As for every young man brought up in an Irish household, for me watching Notre Dame football on Saturday afternoon is practically a religion.
But that Saturday, in the autumn of 2000, there would be no Fighting Irish.
‘This time with an open heart.’
Instead, I found myself tucked away, in seclusion, in the basement of the Emory University law library.
Having just written a paper critical of St. Augustine’s Confessions, my professor, Ann Hartle, suggested I re-write the paper over the weekend. Her only piece of advice: “This time, read it with an open, sympathetic heart.”
At that point in my life, I was less than one year away from graduating college, soon to begin law school, and blessed with a remarkable girlfriend and group of friends. Quite a contrast from my youthful troublemaking years.
Seeking from the void
Still, something was missing. An indescribable emptiness plagued me. No matter how many books I read or friends I acquired, I could not shake this void and anger which seemed, at the time, rooted in the depths of my soul. So when I began again reading Confessions, I remained at least somewhat skeptical.

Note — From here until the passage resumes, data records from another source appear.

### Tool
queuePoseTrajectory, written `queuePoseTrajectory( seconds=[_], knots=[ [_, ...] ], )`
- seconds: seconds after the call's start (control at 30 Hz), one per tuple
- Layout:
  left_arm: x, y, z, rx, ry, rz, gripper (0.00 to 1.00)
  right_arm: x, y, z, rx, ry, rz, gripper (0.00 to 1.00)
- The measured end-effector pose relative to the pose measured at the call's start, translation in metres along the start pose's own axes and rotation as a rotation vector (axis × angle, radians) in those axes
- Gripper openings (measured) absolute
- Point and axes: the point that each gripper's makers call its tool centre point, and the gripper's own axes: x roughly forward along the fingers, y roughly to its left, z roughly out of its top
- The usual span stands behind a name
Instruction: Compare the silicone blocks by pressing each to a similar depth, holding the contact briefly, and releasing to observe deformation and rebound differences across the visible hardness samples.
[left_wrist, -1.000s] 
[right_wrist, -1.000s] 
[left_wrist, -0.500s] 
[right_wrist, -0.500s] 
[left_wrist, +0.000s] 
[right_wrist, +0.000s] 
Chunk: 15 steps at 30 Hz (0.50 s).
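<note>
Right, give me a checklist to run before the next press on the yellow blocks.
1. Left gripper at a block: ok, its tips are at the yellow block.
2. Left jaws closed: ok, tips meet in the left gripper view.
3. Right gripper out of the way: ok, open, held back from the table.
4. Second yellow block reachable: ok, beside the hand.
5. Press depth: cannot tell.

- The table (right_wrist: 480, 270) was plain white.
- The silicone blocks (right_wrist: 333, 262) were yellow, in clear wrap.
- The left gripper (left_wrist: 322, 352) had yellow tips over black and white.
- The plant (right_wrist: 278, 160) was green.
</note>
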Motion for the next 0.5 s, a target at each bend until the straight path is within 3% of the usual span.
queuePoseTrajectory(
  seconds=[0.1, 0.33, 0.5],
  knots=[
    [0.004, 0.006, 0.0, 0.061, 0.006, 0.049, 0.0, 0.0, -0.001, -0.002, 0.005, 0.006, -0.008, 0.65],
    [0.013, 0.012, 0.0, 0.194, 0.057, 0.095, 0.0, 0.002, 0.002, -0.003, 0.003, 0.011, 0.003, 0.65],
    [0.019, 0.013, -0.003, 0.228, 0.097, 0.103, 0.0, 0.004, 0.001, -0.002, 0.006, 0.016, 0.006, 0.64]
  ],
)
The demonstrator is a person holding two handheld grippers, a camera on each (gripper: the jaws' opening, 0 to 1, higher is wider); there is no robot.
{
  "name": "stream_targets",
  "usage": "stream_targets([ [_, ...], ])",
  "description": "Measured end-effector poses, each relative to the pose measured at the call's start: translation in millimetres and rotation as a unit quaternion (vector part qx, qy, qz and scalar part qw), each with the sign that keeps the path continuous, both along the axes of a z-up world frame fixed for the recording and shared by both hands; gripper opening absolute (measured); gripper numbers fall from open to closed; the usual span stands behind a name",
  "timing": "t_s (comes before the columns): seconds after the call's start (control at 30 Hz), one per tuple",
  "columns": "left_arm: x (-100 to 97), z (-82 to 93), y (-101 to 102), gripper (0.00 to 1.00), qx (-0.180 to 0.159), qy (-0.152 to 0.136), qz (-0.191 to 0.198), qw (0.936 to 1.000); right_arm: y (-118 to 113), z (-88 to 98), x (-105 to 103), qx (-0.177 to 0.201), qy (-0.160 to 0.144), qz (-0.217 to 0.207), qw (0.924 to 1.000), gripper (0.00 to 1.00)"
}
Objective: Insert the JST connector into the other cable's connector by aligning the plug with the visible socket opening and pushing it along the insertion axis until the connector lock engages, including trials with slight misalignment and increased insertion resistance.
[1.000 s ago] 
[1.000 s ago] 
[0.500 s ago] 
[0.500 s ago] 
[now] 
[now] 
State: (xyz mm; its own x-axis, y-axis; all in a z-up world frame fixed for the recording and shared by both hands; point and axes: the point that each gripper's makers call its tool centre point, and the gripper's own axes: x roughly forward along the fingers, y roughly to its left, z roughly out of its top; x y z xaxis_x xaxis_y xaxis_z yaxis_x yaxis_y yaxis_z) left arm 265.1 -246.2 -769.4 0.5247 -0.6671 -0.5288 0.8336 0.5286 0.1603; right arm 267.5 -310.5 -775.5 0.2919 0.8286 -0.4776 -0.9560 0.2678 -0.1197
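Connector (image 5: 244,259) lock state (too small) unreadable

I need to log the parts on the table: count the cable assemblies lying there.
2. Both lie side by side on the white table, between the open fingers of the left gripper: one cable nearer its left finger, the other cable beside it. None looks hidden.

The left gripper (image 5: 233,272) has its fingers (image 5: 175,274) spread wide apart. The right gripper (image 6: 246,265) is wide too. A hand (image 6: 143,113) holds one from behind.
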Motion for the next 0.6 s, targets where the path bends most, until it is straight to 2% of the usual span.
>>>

Yet as I poured into it again, something was immediately different. Where the book had not made sense earlier, its impact was now profound. Where I could not understand the feelings St. Augustine was describing, I now felt as if the book had been written by someone describing my own pain.
As he wrote: “There I was, going mad on my way to sanity, dying on my way to life, aware how evil I was, unaware that I was to grow better in a little while.”
Over the next ten or so hours, I found myself glued to a cubicle in the basement of the law library, more focused and intent on what I was reading than ever before. And as I, at the age of 21, read of Augustine throwing himself under a fig tree at the mercy of God, the Lord had—at last—captured my heart and made it His own.
Joshua McMahon was baptized at Easter 2003 at St. Paul the Apostle parish in New York City.